--- START ---

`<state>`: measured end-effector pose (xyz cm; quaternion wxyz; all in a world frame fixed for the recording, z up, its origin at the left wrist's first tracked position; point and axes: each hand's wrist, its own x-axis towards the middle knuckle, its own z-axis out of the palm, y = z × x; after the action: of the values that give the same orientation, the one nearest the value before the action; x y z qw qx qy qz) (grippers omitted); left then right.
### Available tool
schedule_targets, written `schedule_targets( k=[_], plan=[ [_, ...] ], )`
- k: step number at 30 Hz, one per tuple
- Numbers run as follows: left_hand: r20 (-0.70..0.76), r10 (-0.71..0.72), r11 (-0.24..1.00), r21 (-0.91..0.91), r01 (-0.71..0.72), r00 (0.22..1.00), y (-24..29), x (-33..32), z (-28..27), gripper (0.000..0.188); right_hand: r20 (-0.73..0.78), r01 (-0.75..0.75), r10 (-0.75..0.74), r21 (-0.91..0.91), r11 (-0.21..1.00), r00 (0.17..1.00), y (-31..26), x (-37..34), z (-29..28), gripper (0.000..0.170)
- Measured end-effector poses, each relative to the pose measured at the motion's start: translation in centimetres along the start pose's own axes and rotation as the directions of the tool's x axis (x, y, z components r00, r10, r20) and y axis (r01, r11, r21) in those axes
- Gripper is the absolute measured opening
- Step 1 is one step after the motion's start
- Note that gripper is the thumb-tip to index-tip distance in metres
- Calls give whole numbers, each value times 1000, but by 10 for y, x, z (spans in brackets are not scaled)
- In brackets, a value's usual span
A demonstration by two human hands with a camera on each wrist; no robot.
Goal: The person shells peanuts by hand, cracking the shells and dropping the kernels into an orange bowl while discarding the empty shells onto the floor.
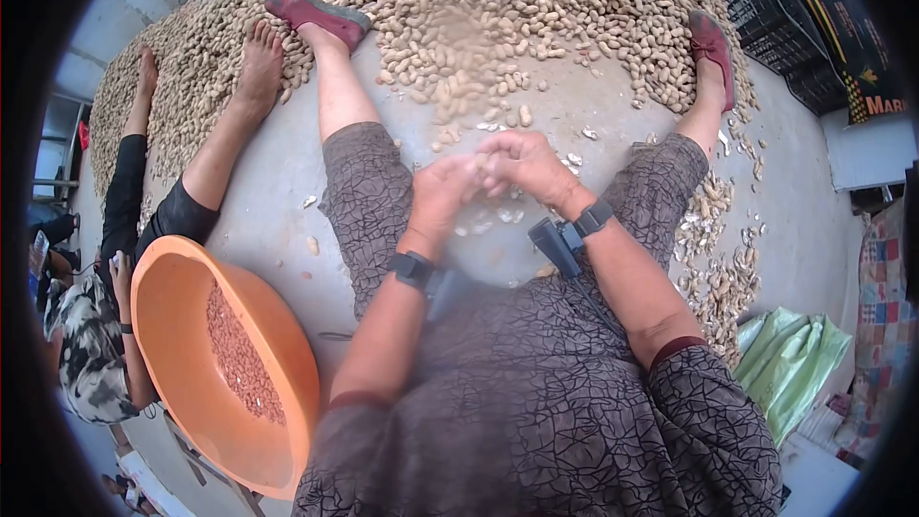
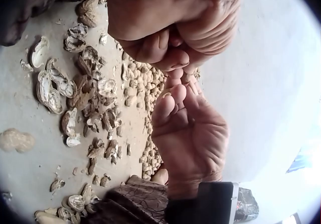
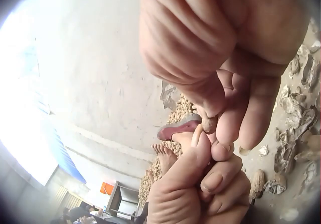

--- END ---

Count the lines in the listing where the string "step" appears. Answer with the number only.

=== WRITTEN RESPONSE ===
2